“CHICAGO”
Towards the end of May, Caroline, Susan, and I met in Chicago for an ancestry trip and a viewing of some of the many sites of Chicago. Susan flew into Chicago from Baltimore, and we all met at O’Hare airport, which was announcing that it was the world’s busiest airport, an assertion that made my ears perk up, because we in the ATL claim to have the busiest airport. As I later learned, O’Hare has the most flights, while ATL has the most people passing through. We rented a car and drove on the back roads to our Airbnb in Evanston, Illinois. We chose that place because it is close to Northwestern, where Caroline was planning to do some research on some of her ancestors who attended Northwestern. Our place was about a block from Lake Michigan, which is huge – but, it was relatively cool, so we only walked around the beach a bit.
As I wrote in “She Made a Way,” I had traveled to Chicago as a child several times with my mother on the train and on the bus to see her brother and my uncle, Maurice “Bud” Armour. Caroline and I had been to hotels in Chicago to lead workshops for denominational conferences, but this was the first time that we would encounter the city of Chicago as adults. As always, we were so grateful to have Susan with us – she is a fearless and skilled navigator. After we rested up, our first stop was at Wrigley Field on May 24 (my mother’s birthday) to see the Cubs play the Astros. Our Airbnb was close to a public parking deck where we could park our rental car and catch the “EL” to Wrigley on the Red Line. As we headed towards Wrigley, at various stops, Cubs fans were piling on the train, and when we asked some of them how we would know we had arrived, they laughed and said “Don’t worry about it – you’ll know.” And sure enough, the stadium was right off the Addison train stop. It was such an exciting experience – major league baseball in person at one of baseball’s best stadiums. Wrigley was filled, and of course, the Cubs lost.

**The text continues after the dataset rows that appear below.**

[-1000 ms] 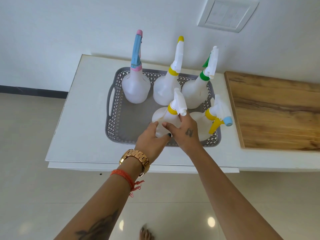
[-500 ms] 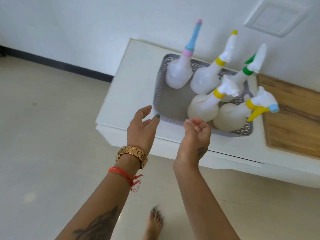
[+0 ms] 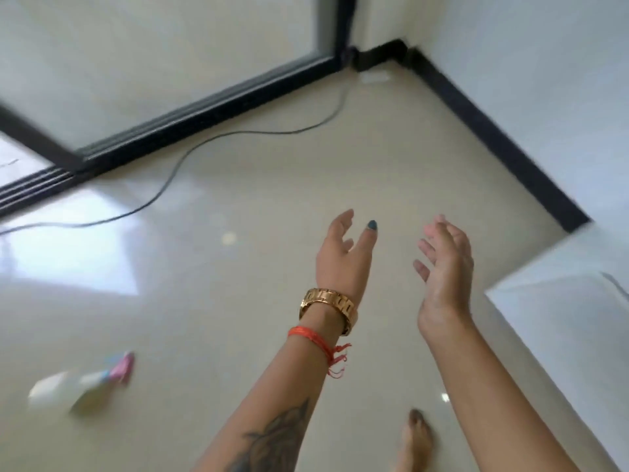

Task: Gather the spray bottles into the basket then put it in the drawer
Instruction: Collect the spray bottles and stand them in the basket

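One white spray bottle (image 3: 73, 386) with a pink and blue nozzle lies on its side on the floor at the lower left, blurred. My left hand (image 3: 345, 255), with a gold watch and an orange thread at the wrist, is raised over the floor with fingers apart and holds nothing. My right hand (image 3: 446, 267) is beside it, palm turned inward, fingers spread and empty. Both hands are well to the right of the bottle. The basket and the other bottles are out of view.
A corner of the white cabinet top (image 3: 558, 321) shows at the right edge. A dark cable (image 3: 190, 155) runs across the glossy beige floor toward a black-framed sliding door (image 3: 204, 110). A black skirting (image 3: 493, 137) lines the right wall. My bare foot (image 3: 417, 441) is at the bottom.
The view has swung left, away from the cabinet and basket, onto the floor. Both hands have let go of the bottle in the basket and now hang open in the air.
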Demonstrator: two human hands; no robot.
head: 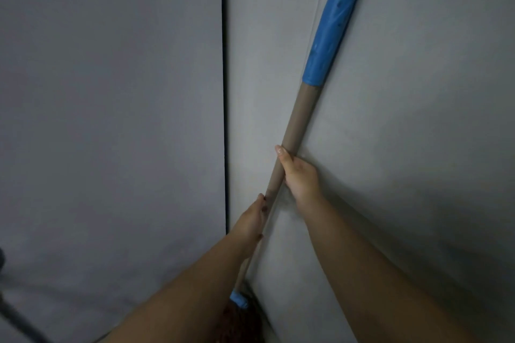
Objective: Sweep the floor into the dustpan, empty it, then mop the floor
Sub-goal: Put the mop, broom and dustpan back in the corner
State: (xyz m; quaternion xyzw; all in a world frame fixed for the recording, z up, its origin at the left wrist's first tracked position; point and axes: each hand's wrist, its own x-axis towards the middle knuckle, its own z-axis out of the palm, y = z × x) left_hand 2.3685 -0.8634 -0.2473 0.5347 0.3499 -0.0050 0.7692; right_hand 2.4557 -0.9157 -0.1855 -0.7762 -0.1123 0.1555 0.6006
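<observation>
A long tan pole (301,117) with a blue grip (333,25) at its top leans against a grey wall, tilted to the right. My right hand (299,175) grips the pole at its middle, thumb along the shaft. My left hand (252,220) holds the same pole lower down. At the bottom a blue collar (238,299) joins the pole to a dark brown head (234,317), mostly hidden behind my left forearm. No dustpan is in view.
A grey wall panel (404,147) stands right behind the pole. A dark vertical gap (225,92) separates it from another grey panel (111,92) on the left. A dark rod (16,317) crosses the bottom left corner.
</observation>
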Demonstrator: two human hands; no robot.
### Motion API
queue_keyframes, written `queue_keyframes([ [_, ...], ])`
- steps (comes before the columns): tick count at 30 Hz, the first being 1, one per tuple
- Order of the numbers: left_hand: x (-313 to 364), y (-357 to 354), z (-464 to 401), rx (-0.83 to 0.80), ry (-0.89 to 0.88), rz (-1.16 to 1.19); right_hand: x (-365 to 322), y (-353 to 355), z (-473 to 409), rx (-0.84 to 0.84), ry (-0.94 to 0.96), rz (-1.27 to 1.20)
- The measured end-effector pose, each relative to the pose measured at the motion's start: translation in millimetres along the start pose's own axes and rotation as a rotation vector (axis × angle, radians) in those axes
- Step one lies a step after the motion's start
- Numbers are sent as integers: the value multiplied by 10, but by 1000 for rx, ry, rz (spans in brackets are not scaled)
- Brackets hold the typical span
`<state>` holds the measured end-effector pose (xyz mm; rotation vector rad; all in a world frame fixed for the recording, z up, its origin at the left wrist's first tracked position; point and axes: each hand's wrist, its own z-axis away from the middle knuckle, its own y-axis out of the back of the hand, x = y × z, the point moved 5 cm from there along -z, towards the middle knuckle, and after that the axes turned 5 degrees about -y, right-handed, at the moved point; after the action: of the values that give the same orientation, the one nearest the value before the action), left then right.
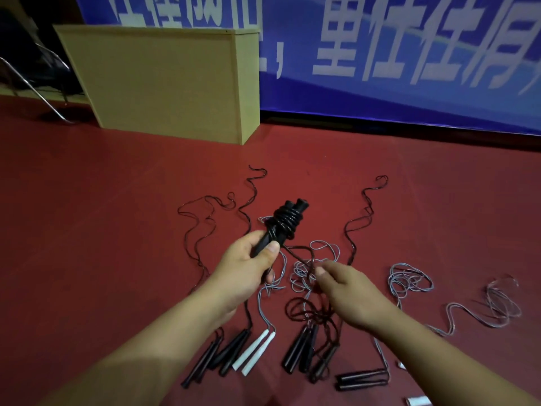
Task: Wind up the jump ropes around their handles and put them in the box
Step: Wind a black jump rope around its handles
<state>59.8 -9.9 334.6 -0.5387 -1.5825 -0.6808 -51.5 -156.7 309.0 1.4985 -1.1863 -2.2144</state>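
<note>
So from where I'm standing, going left to right: over on the far left the tan box (164, 80) sits on the red floor (87, 200), well apart from the action, so nothing's gone in yet as far as I can tell (can't see inside it). On the near left of the floor there are loose black handle pairs (216, 353) and a white pair (254, 348) waiting. The left hand (248, 266) has its fingers (270, 249) curled tight round the bottom of the black handles (281, 224), which are held up off the floor with a fat bunch of coils already round the top end. The right hand (348, 291) looks like it's pinching the loose black cord (301, 254) between thumb and fingertips, though it's a bit hard to make out. Here's what I'd worry about: that tail runs straight down through the pale grey rope (322, 247) tangled beneath, so the next wrap could drag the grey one along or snag into a knot. Also the coils are stacked high near the handle tips and could slide off if the cord goes slack. More grey loops (409, 278) lie further right.
</note>
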Motion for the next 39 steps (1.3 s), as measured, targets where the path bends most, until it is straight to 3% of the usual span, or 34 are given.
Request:
queue_keyframes([
  [6, 11, -45, 39, 18, -5, -73, -69, 24, 22, 83, 6, -253],
  [11, 11, -128, 57, -38, 34, 22, -57, -149, -38, -52, 58, -194],
  [16, 0, -184, 54, -63, 123, 211, -122, -167, -31, -13, 94, -210],
  [21, 19, -186, 51, -60, 171, 319, -212, -268, 7, -212, 98, -430],
  [24, -69, -90, 8, -22, 184, 218, -207, -283, 22, -301, -22, -687],
  [26, -99, -17, -19, -4, 169, 91, -151, -258, -7, -266, -98, -749],
  [33, -142, -3, -21, -4, 160, -111, -10, -208, -6, -189, -97, -404],
  [39, -233, 233, -121, 56, 19, -655, -84, -158, 60, -214, -104, -346],
])
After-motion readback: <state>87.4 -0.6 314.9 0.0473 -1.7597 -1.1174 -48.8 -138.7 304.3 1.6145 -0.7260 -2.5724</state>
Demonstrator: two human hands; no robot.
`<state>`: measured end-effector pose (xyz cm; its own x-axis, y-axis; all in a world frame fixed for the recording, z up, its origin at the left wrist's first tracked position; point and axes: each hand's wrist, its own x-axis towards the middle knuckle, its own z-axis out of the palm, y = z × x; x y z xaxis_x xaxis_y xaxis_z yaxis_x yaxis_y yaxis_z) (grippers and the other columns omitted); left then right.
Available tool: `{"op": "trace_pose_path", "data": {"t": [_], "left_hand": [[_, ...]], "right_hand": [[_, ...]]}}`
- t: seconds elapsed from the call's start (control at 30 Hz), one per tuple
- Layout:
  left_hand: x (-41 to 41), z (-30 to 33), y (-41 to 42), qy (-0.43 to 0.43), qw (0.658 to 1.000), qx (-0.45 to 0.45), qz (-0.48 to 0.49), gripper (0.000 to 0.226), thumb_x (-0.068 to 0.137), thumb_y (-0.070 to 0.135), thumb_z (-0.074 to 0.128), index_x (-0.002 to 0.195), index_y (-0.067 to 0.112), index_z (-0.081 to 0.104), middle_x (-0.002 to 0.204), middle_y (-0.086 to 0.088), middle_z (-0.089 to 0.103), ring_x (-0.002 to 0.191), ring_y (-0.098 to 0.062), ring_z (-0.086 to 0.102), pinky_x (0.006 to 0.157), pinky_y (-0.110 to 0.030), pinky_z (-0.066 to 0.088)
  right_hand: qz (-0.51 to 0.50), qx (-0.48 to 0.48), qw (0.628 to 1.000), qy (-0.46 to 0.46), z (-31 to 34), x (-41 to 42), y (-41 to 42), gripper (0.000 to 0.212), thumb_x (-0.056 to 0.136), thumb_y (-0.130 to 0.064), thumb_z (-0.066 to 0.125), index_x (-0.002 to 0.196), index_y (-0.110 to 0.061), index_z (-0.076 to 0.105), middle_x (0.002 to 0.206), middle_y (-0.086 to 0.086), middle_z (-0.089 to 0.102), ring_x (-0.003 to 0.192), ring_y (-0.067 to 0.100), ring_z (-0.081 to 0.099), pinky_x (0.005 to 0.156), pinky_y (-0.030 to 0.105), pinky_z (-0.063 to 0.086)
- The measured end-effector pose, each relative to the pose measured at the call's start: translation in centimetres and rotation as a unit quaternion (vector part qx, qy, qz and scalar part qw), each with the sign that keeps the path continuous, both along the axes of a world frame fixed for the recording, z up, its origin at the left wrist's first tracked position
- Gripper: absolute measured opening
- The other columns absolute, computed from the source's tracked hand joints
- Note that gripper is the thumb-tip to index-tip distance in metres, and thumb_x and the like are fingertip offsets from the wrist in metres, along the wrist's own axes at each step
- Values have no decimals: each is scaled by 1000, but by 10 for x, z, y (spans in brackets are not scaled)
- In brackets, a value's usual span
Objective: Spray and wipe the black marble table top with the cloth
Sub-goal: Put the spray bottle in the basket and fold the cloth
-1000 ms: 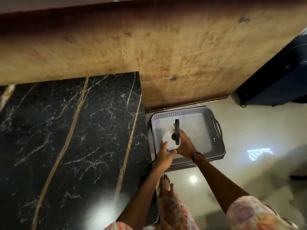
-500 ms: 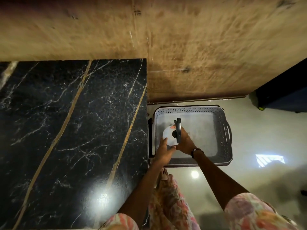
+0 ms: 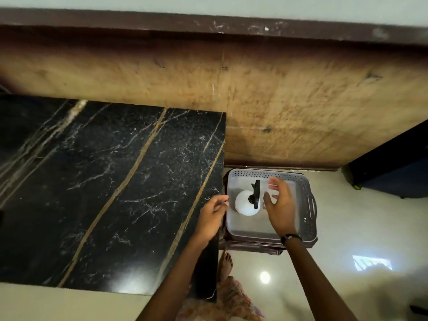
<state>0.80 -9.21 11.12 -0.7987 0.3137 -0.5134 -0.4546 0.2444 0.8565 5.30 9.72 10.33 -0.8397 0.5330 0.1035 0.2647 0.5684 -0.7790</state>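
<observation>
1. Both hands have come off the spray bottle (image 3: 247, 203) since half a second ago; then, the right hand was wrapped round its black trigger head and the left touched its white body.
2. Right hand (image 3: 281, 208): open, fingers spread and slightly curled, holding nothing, hovering just to the right of the bottle and apart from it. Motion blur on the fingertips.
3. Left hand (image 3: 212, 216): loosely curled, empty as far as can be seen, over the edge of the black marble surface (image 3: 104, 181), just left of the basket rim.
4. Bottle stands upright in the grey perforated basket (image 3: 308, 218), between the two hands, nearer the right. Basket sits on a dark low stand, below and beside the surface's right end.
5. No cloth visible anywhere in view; its location cannot be stated.
6. Marble top shows no obvious streaks or wet patches at this resolution; a lamp glare sits near its front edge, back toward the person from the left hand.
7. Judgement: the bottle reads as set down, not being picked up, so either spraying is finished or the task is closing out. Whether wiping has been done cannot be confirmed from the surface alone.
8. Risk noted: bottle is upright and unsupported; a brush from the right hand could tip it inside the basket.
</observation>
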Motion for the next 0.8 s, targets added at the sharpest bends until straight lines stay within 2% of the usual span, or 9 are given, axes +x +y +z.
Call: {"op": "trace_pose_path", "data": {"t": [0.07, 0.17, 0.3, 0.5, 0.63, 0.73, 0.8], "left_hand": [[-6, 9, -26, 12, 1000, 17, 22, 19, 95, 12, 53, 111, 15, 63, 112, 3, 65, 106, -10, 61, 97, -31, 49], [-14, 14, -77, 11, 996, 30, 78, 19, 95, 13, 52, 110, 12, 64, 115, -3, 65, 109, -16, 61, 94, -29, 49], [-30, 16, -163, 28, 988, 28, 152, 17, 95, 12, 51, 104, 17, 65, 107, 1, 66, 104, -16, 62, 93, -33, 51], [-59, 17, -331, 59, 960, 1, 272, 17, 94, 7, 52, 106, 9, 64, 104, -3, 67, 95, -15, 63, 84, -28, 51], [-75, 5, -452, 87, 931, -68, 349, 17, 95, 4, 50, 103, 13, 62, 106, -6, 65, 99, -23, 61, 86, -34, 50], [-83, -4, -522, 106, 919, -169, 340, 19, 94, 5, 51, 112, 5, 58, 111, -11, 63, 106, -32, 60, 92, -38, 46], [-90, -12, -558, 113, 906, -241, 330, 25, 95, 9, 51, 119, 2, 54, 116, -18, 61, 109, -35, 58, 94, -41, 46]], "right_hand": [[69, -20, 997, 0, 14, -11, -29, 42, 86, 1, 61, 125, -12, 52, 118, 2, 59, 99, 16, 60, 84, 30, 53], [161, -42, 986, -15, 27, -32, -89, 37, 90, -4, 58, 124, -15, 52, 110, -4, 62, 92, 4, 60, 82, 17, 49], [259, -76, 961, -63, 28, -66, -185, 39, 88, -5, 57, 123, -22, 51, 103, -7, 63, 87, 5, 62, 77, 25, 53], [346, -107, 923, -133, 16, -110, -349, 38, 87, -6, 61, 122, -22, 54, 101, -9, 64, 84, 7, 65, 77, 33, 56], [393, -118, 894, -181, 6, -141, -457, 33, 87, -8, 61, 117, -20, 57, 98, -11, 63, 84, 10, 65, 80, 35, 55], [411, -127, 879, -205, 0, -157, -534, 31, 85, -8, 61, 114, -18, 60, 96, -6, 66, 82, 15, 65, 81, 37, 54], [409, -140, 873, -224, -4, -167, -581, 31, 84, -8, 60, 114, -16, 60, 100, -1, 69, 88, 19, 65, 84, 40, 53]]}}
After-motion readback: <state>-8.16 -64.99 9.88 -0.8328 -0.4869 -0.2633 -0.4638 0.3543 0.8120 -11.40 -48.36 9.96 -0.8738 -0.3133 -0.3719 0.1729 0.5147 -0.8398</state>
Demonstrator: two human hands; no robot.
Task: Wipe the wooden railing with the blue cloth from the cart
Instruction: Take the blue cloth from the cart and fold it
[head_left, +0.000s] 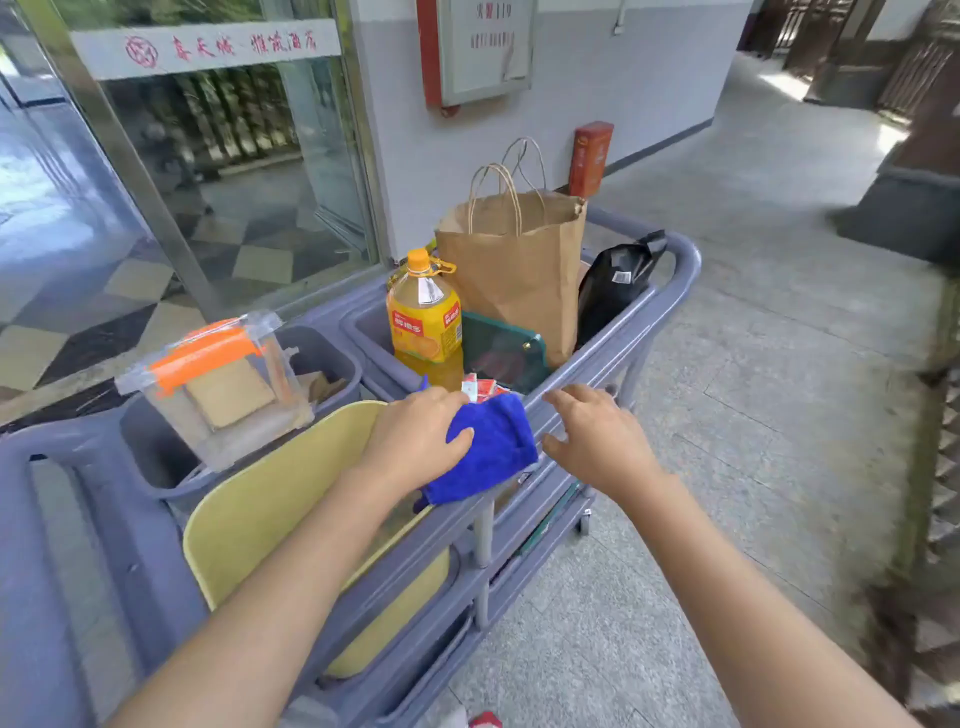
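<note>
We see a bright blue, fuzzy microfibre cloth (488, 447), bunched and folded, draped over the near rim of the grey plastic utility cart (670, 291). At the far right edge we make out a blurred dark brown carved wooden railing (935, 467), standing well apart from the cloth.

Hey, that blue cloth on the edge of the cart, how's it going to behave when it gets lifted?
The blue cloth is probably floppy: it drapes over the cart rim and bunches under the left hand. It looks plush, so likely light and not slippery. It should sag from wherever it is pinched.
</note>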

The next day brought a milestone for me. Prior to our trip I had contacted Michelle Duster, great-granddaughter of Ida B. Wells, asking her to give us a tour of Ida B. sites in Chicago. The only day that we all could work it out was on Memorial Day, but Michelle was so kind to give us most of the day, showing us around the South side of Chicago, where there are many Ida B. Wells sites. Wells had moved to Chicago after she had been exiled from the South when Memphians blew up her newspaper offices in response to her definitive study on lynching called “Southern Horrors.” Michelle took us to the house where Ida B. and her husband Ferdinand Barnett lived, to the street named after Wells in Chicago, to the cemetery where they are buried, and to a great monument to Ida B. on Langley Avenue. It is called The “Light of Truth Ida B. Wells Monument,” and it was done by renowned sculptor Richard Hunt. It is made of bronze and marble and is in the Bronzeville neighborhood on the South Side. It is powerful to see it and to read the selected quotes from Ida B. Wells. Michelle also introduced us to her brothers, Dan and Dave. It was their grandmother, Alfreda Duster (daughter of Ida B), who had preserved Ida B’s records and eventually got the autobiography before John Hope Franklin to be published by the University of Chicago Press in 1970.
The next day Caroline and Susan joined cousin Judy Asselmeier at the Northwestern library to do research on Caroline’s maternal grandmother, Mildred Boddy, who had graduated from there in 1915, and Mildred’s father, Samuel Boddy, who graduated in 1885. Thanks to a great archivist named Kevin Leonard, they found a wonderful treasure trove of info about these ancestors. Caroline had always known about her great grandparents and grandmother graduating from Northwestern. As she got older, her interest grew but not much was ever said. Then when we were cleaning out boxes from the attic at her parents’ house, there was a treasure trove of annuals, pictures, diplomas, graduation invitations and more! Our trip to Northwestern was really a time to put the “dots together” with her foreparents from the North.
On another day, we crossed over to my side of the family to eat lunch with Uncle Bud’s oldest daughter Bonnie Armour Adams, whom I had known as a child before Bud moved to Chicago in the 1950’s. Bonnie brought along her daughter Heather and her husband John, and we had a great visit. The last time that we had seen one another was in 1988, when we all gathered in Byhalia, Mississippi, for Bud’s funeral there. We had such a good time catching up, and they are thinking about coming down for my 80th birthday celebration on November 21. Bud was such an important person in my mother’s life, and I was glad to make this reconnection. As you’ll see in the photo, Heather noted that “double first cousins” Bonnie and Nibs wore the same kind of blue stripe tops! And, we were glad to learn that they are on the left side of the political spectrum.
We had a great trip to Chicago, connecting with deep and old roots, we had other friends that we wanted to see but ran out of time and energy. and I also remembered all the Black people who had come up Highway 61 from the Mississippi Delta to Chicago in the Great Migrations. And, as Michelle Duster noted, this important American city was founded by a Black man from Haiti named Jean Baptiste Point du Sable.